:: WHAT THIS TASK INVOLVES ::
Everything from the opening line of the listing below to the line that has "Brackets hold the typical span", inclusive, should be returned exactly, except the pictures.

== RECORDS PROVIDED

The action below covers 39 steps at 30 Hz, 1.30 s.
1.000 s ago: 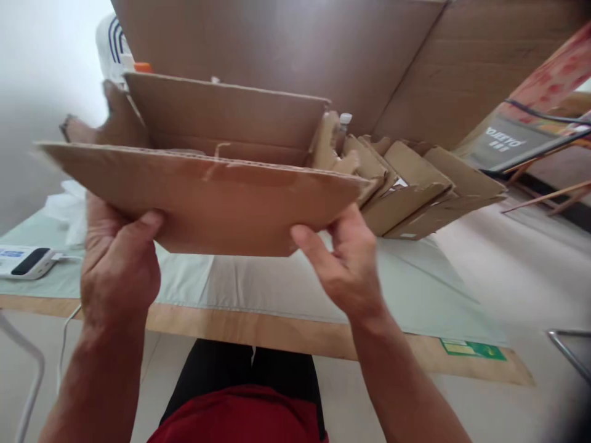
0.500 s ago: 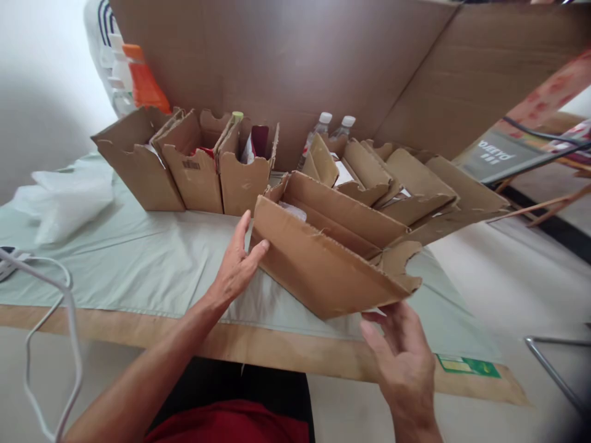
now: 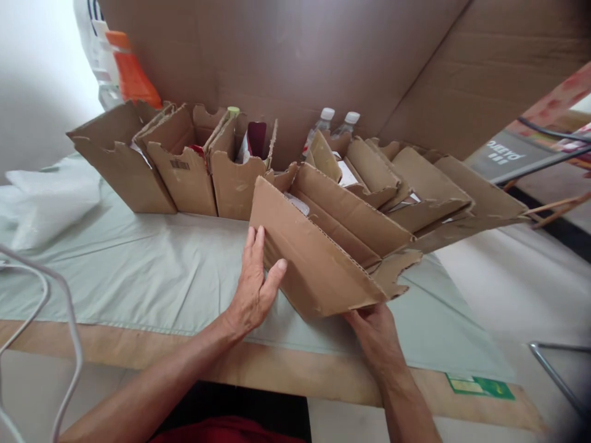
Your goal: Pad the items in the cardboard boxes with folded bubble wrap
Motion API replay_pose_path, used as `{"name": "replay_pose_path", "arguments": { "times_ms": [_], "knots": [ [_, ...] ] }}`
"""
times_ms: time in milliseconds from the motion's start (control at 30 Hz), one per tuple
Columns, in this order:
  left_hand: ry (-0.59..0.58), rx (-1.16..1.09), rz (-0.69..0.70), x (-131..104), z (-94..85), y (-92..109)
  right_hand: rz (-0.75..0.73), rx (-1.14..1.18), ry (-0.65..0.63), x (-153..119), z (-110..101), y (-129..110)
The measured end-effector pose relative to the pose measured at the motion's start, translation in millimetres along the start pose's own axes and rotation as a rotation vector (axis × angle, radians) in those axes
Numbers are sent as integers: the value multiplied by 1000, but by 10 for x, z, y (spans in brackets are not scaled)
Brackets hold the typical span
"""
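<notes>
An open-topped cardboard box [image 3: 307,258] stands at an angle in front of me on the cloth-covered table, leaning to the right. Something clear and plastic-looking [image 3: 298,204] shows inside it. Against the left end of its near side rests my left hand [image 3: 255,288], fingers stretched out and thumb apart. My right hand [image 3: 376,338] holds the box from below at its lower right end; the box hides its fingertips.
Behind stand several more cardboard boxes [image 3: 184,178], in a left group and a leaning right group [image 3: 429,206]. Clear bottles [image 3: 344,126] and an orange bottle [image 3: 133,77] are at the back. Plastic wrap [image 3: 55,197] and a white cable [image 3: 69,320] lie left.
My right hand has moved left and in under the box's right end. My left hand has slid further onto the near side. The box has tilted slightly, and the view has shifted.
</notes>
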<state>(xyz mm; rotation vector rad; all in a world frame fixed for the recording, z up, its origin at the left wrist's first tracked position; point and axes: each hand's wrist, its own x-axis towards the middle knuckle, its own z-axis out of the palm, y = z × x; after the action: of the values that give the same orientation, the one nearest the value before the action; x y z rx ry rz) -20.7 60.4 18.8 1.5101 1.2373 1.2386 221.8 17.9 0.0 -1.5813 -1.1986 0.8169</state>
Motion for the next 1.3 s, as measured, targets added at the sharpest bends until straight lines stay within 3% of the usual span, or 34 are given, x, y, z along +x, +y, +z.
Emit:
{"name": "replay_pose_path", "arguments": {
  "times_ms": [167,367,500,700,933,1167,1300],
  "knots": [
    [-112,-67,-26,75,113,-89,-14,-199,36,-13,159,-163],
    [-105,-130,-59,156,14,-122,-45,-478,-75,27,290,-322],
    [-106,-181,-83,208,-33,-136,-60,-679,-100,262,437,-441],
    [-90,-171,-132,216,-34,-183,-90,-912,-34,820,821,-617],
    [-177,-170,-208,221,-48,-173,-105,-948,10,1183,1119,-597],
    [-153,-234,-242,225,-35,-186,-266,-821,-60,1026,1216,-565],
    [-62,-321,-287,238,-23,-179,-390,-693,-133,971,1306,-547]
  ]
}}
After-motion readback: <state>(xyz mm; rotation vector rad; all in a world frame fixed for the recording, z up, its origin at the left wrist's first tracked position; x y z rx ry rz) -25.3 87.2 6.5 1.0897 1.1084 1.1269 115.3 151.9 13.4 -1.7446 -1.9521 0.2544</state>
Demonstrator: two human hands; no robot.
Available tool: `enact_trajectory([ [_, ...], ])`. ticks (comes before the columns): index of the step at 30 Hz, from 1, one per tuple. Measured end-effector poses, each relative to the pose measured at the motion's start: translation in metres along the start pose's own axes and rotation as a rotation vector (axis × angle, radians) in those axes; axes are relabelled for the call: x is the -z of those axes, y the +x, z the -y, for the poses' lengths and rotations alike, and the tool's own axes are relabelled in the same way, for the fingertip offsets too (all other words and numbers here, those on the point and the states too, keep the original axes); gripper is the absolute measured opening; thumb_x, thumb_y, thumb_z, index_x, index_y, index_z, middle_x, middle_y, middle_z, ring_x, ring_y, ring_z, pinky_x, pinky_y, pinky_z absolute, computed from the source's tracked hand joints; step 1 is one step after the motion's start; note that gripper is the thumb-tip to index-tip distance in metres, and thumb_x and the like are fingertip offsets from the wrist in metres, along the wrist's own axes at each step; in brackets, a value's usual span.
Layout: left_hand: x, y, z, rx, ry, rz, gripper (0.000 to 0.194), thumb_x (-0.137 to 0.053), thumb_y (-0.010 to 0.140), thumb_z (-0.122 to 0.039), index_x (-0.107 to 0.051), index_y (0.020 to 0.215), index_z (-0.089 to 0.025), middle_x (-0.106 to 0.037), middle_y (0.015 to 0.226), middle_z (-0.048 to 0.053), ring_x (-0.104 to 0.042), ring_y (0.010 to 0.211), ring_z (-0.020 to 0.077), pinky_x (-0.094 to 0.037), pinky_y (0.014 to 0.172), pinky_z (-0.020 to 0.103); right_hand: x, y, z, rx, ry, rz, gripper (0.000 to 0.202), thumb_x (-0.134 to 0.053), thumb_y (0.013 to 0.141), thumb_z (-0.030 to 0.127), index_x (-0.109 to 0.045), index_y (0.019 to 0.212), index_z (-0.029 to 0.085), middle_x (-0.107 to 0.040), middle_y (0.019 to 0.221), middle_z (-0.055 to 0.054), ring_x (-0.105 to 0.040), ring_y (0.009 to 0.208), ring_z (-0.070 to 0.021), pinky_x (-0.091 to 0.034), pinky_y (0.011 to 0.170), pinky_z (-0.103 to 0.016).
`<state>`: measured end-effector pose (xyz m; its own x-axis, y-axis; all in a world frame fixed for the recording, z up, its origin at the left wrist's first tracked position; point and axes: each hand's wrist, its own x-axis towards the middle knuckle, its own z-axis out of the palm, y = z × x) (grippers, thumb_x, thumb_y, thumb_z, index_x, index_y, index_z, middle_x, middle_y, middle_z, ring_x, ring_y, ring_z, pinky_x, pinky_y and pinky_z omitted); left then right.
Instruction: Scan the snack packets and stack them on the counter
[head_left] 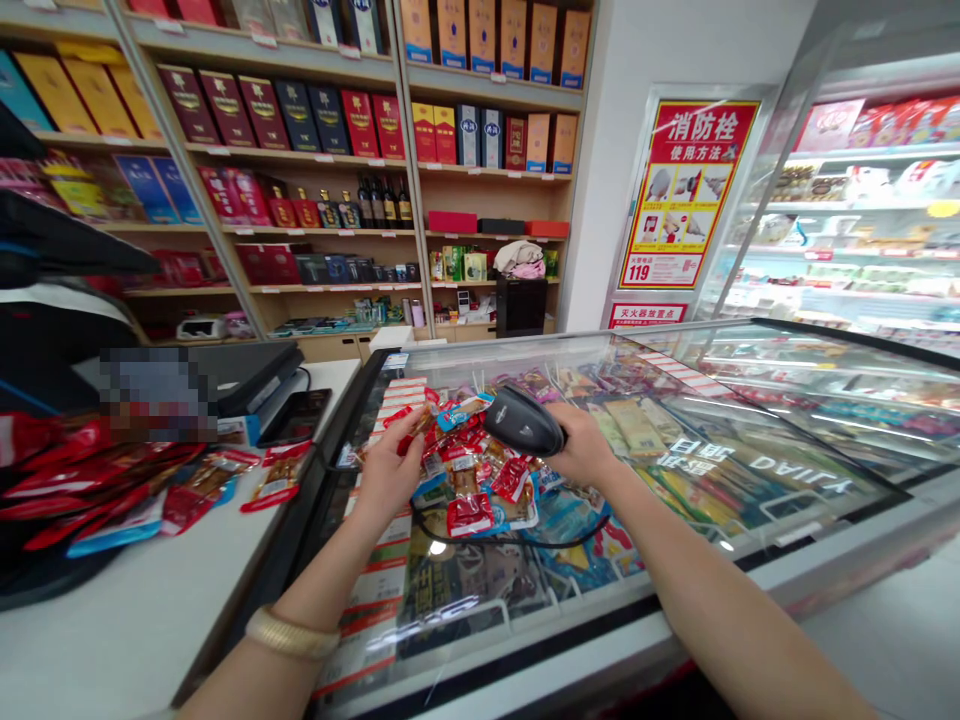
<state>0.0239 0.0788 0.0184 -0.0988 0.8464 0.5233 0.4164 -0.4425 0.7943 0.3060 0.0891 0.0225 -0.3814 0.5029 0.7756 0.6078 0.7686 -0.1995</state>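
Observation:
My right hand is wrapped around a black barcode scanner, whose head points left over a pile of snack packets. My left hand pinches a small red snack packet at the pile's left edge, its fingers partly covering it. A blue-and-red packet lies between the scanner head and my left fingers. The pile rests on the glass lid of a chest freezer. From the scanner a black cable curves across the glass below the pile.
On the white counter at left lie more red and blue snack packets, beside dark checkout equipment. Shelves of boxed bottles line the back wall. A lit display fridge stands at right.

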Motion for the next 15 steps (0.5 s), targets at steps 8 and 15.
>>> enact_trajectory([
  [8,-0.039,0.030,-0.016,-0.329,0.654,0.194,0.041,-0.042,0.092,-0.022,-0.064,0.125,-0.031,-0.061,0.126,0.011,-0.054,0.119,0.0274,-0.040,0.102,0.048,0.001,-0.003,-0.020,-0.117,-0.057,-0.104,0.027,-0.065,0.073,0.032,-0.066,0.097,0.019,-0.073,0.089,-0.009,-0.068,0.079,-0.0242,-0.053,0.074,-0.033],
  [15,-0.046,0.028,-0.001,-0.257,0.527,0.196,0.052,-0.031,0.096,-0.036,-0.041,0.147,-0.025,-0.043,0.142,0.017,-0.043,0.131,0.0297,-0.037,0.105,0.051,-0.003,-0.003,-0.019,-0.126,-0.105,-0.077,0.021,-0.062,0.074,0.031,-0.067,0.091,0.020,-0.073,0.085,-0.009,-0.068,0.076,-0.0241,-0.052,0.071,-0.032],
])
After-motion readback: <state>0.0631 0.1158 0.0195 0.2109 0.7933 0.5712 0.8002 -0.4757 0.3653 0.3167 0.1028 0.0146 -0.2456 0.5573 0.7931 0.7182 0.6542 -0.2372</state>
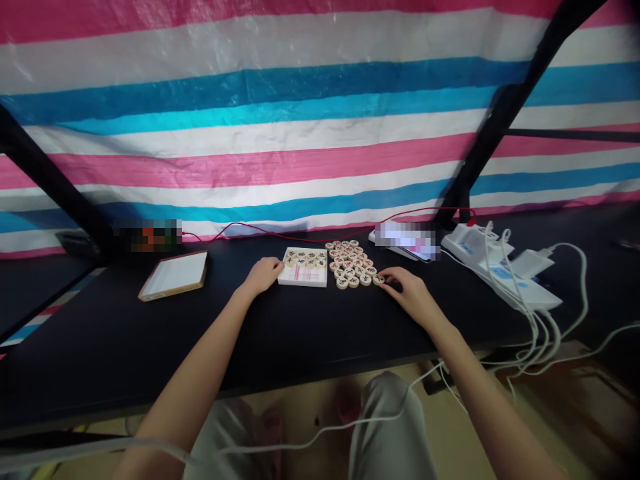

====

:: ANSWER TO THIS PROBLEM ::
The action below covers 39 steps at 30 Hz, 1.30 s.
1.000 s ago: 
0.500 s ago: 
now: 
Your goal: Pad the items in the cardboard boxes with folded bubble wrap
Motion API replay_pose_path, used as `{"name": "replay_pose_path", "arguments": { "times_ms": [_], "knots": [ [_, ...] ] }}`
"""
times_ms: time in milliseconds from the motion's start (control at 30 Hz), one per tuple
Columns, in this order:
  left_hand: ry (-0.59..0.58), rx (-1.16..1.09), rz (-0.69..0.70), x (-131..104), z (-94..85), y (-92..109)
  right_hand: rz (-0.75..0.73), rx (-1.14..1.18), ry (-0.65..0.63), x (-153..119), z (-110..101), y (-129..110)
The measured end-effector pose relative to the pose measured at the motion's start, translation in millimetres along the start pose's own axes and rotation as a rotation vector (axis × angle, radians) in those axes
Numbers are sent as integers: the value multiplied by 1000, but by 10 for x, z, y (spans in brackets are not scaled)
Brackets hold the typical span

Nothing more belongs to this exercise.